Action item
If a line in the records below contains "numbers", copy that line.

◆ ◆ ◆

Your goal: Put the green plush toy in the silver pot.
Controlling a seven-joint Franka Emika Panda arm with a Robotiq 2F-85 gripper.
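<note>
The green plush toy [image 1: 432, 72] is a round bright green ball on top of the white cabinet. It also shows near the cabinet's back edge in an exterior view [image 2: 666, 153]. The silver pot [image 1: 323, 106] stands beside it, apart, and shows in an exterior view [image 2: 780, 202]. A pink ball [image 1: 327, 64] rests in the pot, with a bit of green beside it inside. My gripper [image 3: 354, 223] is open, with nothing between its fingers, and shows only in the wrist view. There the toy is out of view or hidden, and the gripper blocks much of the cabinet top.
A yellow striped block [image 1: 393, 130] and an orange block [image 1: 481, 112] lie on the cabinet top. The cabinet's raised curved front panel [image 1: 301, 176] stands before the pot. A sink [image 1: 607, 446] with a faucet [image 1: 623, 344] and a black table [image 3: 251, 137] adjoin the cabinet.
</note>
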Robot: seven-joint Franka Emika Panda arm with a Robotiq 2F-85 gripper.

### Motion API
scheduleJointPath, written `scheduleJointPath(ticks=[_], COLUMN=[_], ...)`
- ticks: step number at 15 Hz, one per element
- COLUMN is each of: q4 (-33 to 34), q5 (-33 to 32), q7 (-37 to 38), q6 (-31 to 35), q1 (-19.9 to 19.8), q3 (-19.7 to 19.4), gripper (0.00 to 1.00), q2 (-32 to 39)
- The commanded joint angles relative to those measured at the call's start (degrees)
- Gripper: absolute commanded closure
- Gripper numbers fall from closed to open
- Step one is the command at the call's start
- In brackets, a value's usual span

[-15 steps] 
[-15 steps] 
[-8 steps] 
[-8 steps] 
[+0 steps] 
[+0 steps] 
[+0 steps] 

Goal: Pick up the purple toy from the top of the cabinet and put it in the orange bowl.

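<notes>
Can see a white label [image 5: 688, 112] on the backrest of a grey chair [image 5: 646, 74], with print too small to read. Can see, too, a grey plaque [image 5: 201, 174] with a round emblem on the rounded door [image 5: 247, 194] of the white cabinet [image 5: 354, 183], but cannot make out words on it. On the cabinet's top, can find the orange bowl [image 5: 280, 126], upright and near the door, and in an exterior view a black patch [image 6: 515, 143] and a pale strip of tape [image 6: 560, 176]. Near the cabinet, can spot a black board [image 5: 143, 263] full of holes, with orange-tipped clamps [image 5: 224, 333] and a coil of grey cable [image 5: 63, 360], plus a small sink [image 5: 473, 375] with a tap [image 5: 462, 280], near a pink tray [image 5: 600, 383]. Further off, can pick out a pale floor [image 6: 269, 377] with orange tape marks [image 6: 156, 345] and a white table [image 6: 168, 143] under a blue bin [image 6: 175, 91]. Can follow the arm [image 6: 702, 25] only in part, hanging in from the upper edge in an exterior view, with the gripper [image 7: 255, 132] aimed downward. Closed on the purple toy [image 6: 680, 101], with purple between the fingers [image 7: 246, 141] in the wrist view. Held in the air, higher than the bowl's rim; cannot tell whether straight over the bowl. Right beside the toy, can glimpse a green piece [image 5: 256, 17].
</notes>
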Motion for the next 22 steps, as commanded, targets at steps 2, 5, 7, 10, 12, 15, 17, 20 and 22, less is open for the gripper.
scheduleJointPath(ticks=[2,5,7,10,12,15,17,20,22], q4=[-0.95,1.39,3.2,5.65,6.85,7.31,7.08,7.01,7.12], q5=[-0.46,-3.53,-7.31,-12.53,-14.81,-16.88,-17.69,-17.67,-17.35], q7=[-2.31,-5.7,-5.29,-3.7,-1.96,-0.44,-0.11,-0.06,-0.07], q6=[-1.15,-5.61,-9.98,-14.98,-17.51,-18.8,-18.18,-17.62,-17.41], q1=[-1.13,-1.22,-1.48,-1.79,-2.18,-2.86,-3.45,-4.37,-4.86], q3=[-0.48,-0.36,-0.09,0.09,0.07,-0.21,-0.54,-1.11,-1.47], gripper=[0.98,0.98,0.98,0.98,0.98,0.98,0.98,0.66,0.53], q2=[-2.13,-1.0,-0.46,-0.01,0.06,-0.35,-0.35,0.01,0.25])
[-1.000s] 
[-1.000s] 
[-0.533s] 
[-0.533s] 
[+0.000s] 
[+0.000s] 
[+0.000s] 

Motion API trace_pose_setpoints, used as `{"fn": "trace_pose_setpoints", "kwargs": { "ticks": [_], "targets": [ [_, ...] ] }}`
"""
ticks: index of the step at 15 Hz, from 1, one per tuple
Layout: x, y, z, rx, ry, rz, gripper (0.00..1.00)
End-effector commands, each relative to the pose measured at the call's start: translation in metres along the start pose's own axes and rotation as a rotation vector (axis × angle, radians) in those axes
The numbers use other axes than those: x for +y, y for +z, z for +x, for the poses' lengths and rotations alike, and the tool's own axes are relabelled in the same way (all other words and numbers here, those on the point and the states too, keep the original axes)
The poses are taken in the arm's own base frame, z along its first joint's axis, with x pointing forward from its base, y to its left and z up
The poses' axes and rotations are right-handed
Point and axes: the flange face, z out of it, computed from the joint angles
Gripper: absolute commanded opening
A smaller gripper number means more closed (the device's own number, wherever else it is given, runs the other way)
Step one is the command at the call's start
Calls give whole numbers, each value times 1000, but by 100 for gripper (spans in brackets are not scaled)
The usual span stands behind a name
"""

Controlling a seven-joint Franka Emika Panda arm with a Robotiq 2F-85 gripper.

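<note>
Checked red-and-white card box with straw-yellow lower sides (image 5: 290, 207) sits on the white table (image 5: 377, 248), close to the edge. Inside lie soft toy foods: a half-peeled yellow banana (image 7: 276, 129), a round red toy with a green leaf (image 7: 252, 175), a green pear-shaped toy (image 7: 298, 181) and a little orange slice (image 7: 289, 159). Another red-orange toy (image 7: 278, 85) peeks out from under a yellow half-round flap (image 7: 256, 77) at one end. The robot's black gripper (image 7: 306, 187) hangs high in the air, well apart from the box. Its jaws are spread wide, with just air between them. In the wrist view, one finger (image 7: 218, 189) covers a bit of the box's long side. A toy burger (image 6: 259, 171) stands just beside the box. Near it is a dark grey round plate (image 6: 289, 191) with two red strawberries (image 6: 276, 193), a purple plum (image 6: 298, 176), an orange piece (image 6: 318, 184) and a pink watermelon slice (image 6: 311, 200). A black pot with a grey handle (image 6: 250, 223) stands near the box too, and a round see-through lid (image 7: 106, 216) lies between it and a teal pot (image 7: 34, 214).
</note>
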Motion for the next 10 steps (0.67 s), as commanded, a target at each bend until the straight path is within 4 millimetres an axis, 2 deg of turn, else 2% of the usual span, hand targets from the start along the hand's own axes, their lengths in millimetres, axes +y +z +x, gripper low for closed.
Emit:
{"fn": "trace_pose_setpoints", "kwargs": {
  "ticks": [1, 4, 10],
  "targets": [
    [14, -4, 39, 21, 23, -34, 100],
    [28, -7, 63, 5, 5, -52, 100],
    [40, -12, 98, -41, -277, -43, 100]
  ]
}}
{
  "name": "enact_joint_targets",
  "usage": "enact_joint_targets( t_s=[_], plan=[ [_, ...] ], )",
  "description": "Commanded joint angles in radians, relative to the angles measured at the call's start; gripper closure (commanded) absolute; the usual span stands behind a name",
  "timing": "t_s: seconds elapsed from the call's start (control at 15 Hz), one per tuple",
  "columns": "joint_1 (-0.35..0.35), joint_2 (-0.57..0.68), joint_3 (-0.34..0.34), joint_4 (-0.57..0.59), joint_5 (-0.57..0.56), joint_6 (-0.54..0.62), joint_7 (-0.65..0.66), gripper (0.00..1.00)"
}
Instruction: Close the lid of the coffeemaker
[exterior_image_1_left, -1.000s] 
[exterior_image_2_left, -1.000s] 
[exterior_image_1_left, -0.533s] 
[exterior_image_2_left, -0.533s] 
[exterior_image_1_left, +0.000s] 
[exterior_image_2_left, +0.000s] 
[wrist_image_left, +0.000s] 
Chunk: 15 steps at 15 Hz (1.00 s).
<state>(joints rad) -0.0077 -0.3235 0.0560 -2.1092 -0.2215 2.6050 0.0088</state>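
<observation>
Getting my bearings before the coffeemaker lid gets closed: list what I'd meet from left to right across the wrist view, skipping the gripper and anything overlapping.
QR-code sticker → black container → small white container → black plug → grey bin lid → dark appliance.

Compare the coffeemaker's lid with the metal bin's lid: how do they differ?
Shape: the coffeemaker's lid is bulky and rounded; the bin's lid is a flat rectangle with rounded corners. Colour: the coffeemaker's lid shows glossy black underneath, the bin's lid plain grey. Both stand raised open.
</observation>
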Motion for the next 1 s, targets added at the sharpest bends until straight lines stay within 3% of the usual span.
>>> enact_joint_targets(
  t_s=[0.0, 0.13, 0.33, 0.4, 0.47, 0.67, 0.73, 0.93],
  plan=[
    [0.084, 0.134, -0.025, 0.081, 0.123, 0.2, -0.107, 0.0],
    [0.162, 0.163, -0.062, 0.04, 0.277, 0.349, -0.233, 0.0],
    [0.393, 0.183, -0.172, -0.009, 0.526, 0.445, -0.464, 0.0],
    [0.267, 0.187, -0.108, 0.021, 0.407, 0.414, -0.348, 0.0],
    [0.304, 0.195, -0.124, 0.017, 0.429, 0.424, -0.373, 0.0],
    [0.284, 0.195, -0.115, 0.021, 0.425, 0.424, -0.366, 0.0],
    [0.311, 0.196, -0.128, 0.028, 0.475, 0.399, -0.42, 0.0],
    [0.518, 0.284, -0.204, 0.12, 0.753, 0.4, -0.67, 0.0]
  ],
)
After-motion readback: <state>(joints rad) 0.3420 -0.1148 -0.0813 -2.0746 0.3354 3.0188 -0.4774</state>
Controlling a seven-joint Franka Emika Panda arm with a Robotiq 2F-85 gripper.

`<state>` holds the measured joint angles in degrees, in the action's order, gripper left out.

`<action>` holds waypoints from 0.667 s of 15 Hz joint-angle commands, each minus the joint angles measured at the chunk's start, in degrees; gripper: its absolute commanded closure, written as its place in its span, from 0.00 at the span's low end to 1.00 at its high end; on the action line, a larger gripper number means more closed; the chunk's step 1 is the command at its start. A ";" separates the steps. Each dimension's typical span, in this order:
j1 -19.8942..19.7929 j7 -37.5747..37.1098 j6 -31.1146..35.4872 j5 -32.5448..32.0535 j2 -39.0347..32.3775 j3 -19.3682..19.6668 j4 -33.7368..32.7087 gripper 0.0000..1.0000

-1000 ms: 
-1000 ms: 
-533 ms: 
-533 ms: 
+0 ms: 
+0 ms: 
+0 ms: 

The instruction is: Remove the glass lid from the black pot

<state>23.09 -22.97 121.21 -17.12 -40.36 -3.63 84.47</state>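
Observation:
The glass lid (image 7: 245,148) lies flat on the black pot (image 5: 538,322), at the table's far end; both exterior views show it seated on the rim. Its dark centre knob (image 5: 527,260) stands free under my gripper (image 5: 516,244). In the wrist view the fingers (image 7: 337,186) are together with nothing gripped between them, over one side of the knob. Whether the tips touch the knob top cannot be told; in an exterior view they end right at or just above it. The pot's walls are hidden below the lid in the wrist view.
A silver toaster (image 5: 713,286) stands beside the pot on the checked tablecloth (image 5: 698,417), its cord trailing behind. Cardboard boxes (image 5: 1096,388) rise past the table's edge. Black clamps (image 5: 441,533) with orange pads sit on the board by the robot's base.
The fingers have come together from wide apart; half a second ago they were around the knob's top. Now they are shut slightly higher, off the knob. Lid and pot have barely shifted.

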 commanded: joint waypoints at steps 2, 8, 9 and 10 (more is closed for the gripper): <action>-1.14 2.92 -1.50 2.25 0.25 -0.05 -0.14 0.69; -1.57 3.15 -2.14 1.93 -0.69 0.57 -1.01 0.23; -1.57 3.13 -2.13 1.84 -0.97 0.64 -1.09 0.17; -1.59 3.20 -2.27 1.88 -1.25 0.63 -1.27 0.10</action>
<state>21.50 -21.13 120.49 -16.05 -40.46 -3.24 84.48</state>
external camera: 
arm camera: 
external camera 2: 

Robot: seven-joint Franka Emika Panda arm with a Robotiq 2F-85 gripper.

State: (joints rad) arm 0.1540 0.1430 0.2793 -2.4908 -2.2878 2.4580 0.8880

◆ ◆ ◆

Answer to the exercise
- Gripper numbers fall from closed to open
The numbers use other axes than those: x for +y, y for +z, z for +x, for the poses' lengths and rotations alike, and the tool's own axes are relabelled in the same way (all other words and numbers here, those on the point and the states too, keep the original axes)
Calls give whole numbers, each value times 1000, but by 100 for gripper (spans in brackets are not scaled)

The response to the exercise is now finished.